→ Work task
Look through the material below and report every line that includes "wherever".
::::::::::
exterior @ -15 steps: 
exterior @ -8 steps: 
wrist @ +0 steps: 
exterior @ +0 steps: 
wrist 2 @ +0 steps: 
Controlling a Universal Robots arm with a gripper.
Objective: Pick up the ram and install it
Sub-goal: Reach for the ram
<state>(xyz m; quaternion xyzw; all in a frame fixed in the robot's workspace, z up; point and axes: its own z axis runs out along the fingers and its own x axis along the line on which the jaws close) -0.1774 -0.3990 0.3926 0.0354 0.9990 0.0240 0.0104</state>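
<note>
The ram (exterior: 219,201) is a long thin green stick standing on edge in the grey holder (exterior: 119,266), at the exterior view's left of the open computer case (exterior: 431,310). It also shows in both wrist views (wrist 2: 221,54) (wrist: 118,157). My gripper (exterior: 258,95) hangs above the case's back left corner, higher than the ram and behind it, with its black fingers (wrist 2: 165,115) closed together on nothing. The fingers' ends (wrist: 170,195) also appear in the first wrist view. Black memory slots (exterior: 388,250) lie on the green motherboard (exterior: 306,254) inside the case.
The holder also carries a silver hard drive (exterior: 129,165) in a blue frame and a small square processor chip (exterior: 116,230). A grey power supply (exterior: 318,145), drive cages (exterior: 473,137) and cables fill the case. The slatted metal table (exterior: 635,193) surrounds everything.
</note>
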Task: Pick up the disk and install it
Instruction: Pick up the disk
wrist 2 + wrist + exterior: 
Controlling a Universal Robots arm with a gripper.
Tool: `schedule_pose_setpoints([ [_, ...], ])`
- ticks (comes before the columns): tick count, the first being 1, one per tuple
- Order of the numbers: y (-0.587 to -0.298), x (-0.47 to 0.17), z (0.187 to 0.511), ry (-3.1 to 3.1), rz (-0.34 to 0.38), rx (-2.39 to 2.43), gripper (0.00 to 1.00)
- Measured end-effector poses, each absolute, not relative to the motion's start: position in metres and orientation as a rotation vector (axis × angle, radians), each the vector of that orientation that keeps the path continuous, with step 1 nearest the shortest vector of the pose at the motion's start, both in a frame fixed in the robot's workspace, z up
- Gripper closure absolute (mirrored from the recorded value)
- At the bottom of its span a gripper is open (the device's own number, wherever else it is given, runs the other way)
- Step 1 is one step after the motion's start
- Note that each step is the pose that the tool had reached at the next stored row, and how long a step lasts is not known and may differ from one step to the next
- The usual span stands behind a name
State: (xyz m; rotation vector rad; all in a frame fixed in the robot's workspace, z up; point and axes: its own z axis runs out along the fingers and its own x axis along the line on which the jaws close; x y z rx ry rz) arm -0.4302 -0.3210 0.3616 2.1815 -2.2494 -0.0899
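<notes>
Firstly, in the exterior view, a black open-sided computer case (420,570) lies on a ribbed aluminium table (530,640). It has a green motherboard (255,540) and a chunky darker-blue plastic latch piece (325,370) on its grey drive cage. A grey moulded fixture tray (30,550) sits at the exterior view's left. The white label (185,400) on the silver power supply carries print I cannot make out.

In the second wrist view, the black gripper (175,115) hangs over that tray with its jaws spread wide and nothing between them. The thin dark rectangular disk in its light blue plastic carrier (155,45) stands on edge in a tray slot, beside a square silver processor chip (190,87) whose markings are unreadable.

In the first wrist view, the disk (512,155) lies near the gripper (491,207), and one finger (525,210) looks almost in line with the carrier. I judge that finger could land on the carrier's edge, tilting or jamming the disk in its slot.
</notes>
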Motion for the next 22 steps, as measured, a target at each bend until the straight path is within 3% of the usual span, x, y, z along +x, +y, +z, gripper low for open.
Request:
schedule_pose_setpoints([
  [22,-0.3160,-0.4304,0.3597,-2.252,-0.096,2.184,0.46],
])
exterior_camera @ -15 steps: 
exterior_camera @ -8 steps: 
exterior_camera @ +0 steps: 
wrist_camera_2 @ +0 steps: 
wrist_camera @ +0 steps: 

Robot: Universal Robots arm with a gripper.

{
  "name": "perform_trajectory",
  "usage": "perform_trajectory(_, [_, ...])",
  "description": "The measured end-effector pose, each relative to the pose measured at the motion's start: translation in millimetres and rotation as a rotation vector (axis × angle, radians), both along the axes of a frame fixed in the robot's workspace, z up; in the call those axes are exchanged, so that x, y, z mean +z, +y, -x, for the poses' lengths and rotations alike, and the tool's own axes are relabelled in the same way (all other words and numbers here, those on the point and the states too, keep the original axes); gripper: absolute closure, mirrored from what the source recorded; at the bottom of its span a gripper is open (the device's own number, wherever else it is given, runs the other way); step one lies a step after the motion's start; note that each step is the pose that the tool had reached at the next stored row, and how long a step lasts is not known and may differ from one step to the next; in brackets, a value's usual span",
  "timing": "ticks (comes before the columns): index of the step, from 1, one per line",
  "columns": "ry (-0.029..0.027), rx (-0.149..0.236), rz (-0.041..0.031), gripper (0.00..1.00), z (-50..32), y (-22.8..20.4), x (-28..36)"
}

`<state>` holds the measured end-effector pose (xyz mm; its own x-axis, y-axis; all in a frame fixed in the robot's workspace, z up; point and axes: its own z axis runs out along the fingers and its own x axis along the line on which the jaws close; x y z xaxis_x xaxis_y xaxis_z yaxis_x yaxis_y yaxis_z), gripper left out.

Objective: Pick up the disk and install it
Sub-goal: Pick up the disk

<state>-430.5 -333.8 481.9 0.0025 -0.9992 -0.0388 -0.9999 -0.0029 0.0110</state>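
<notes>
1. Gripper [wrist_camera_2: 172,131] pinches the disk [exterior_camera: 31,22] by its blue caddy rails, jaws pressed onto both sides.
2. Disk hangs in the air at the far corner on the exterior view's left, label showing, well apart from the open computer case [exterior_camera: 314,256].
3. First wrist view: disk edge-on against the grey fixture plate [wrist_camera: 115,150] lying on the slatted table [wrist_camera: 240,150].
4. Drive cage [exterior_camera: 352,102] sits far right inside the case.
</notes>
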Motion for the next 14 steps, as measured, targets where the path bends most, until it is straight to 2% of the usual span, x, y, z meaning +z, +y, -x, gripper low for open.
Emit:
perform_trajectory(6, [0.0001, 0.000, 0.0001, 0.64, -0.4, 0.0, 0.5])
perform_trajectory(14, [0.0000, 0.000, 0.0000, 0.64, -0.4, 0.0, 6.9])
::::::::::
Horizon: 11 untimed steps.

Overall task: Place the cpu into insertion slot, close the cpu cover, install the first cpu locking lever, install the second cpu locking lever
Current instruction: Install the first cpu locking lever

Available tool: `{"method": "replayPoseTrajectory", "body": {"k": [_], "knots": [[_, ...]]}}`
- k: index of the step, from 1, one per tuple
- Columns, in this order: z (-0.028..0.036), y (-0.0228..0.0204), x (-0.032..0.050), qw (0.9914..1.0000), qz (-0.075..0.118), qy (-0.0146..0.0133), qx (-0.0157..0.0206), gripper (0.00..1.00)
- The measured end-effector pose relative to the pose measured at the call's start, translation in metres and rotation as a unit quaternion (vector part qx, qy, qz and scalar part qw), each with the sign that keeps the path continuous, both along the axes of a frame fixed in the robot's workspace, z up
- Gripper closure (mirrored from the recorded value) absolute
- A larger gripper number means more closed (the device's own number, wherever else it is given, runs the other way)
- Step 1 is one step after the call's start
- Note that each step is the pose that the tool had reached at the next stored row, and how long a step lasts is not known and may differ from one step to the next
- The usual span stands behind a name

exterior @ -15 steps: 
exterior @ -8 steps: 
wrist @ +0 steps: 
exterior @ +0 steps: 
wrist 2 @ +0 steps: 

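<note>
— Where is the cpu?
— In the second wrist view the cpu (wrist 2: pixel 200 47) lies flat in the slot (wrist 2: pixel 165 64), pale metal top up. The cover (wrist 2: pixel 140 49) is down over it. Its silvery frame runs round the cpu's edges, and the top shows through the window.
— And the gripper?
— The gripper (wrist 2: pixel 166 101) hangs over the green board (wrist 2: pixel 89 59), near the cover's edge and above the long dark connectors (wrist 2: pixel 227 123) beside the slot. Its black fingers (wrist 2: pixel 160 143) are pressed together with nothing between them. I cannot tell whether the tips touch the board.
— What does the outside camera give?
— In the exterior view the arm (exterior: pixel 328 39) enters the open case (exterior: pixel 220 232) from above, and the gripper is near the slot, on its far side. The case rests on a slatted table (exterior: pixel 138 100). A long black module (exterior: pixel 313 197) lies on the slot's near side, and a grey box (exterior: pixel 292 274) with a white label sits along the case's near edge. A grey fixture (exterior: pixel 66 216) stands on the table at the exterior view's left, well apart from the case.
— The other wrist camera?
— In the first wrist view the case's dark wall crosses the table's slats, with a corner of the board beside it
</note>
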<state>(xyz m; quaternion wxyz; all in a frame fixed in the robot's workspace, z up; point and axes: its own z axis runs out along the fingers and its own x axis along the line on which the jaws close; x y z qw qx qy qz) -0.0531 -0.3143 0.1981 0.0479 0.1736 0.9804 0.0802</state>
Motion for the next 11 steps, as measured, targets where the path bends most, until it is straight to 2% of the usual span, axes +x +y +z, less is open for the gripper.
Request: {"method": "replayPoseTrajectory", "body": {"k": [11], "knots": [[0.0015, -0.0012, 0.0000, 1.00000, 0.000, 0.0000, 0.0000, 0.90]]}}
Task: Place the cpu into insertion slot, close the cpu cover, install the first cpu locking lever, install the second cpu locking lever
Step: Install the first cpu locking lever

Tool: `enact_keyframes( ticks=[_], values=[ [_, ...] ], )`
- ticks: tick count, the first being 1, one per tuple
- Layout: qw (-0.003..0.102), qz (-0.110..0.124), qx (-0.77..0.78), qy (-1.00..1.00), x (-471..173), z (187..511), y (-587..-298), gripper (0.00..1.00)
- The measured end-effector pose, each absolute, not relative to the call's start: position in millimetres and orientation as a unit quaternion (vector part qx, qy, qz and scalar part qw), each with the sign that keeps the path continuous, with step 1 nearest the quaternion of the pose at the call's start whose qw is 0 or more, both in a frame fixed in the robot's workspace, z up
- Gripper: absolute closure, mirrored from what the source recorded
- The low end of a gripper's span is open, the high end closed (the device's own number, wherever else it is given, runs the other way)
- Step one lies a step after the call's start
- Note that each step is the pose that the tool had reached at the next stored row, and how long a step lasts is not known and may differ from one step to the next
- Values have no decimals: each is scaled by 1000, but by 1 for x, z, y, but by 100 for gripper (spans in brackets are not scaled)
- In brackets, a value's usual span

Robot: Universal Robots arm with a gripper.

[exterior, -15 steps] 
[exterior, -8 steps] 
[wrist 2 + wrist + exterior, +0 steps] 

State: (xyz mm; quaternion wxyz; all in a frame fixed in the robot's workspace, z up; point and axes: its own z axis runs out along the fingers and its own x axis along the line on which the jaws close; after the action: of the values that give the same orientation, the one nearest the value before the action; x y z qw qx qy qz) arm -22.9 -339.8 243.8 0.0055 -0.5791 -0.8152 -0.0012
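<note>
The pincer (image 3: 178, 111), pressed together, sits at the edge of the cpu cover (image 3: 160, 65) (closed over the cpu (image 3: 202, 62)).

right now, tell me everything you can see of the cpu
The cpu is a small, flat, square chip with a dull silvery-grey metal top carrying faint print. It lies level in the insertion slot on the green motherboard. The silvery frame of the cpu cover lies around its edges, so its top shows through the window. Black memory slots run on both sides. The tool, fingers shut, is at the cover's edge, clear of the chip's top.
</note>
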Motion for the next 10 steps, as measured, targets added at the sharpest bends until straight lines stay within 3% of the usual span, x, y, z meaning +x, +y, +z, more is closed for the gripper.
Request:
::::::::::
→ Result for this task
- At the bottom of its span a gripper is open (the device's own number, wherever else it is given, runs the other way)
  "description": "The measured end-effector pose, each relative to the pose measured at the motion's start: translation in millimetres and rotation as a rotation vector (axis × angle, radians), both along the axes of a frame fixed in the robot's workspace, z up; in the call those axes are exchanged, so that x, y, z mean +z, +y, -x, for the poses' lengths and rotations alike, and the tool's own axes are relabelled in the same way (all other words and numbers here, those on the point and the states too, keep the original axes); gripper: absolute closure, mirrored from what the source recorded; at the bottom of its span a gripper is open (the device's own number, wherever else it is given, runs the other way); step one lies a step after the motion's start; note that each step is the pose that the tool had reached at the next stored row, and how long a step lasts is not known and may differ from one step to the next; in brackets, a value's usual span",
- A larger gripper number means more closed (the device's own number, wherever else it is given, runs the other way)
- The low end of a gripper's span is open, the high end closed (the device's own number, wherever else it is given, runs the other way)

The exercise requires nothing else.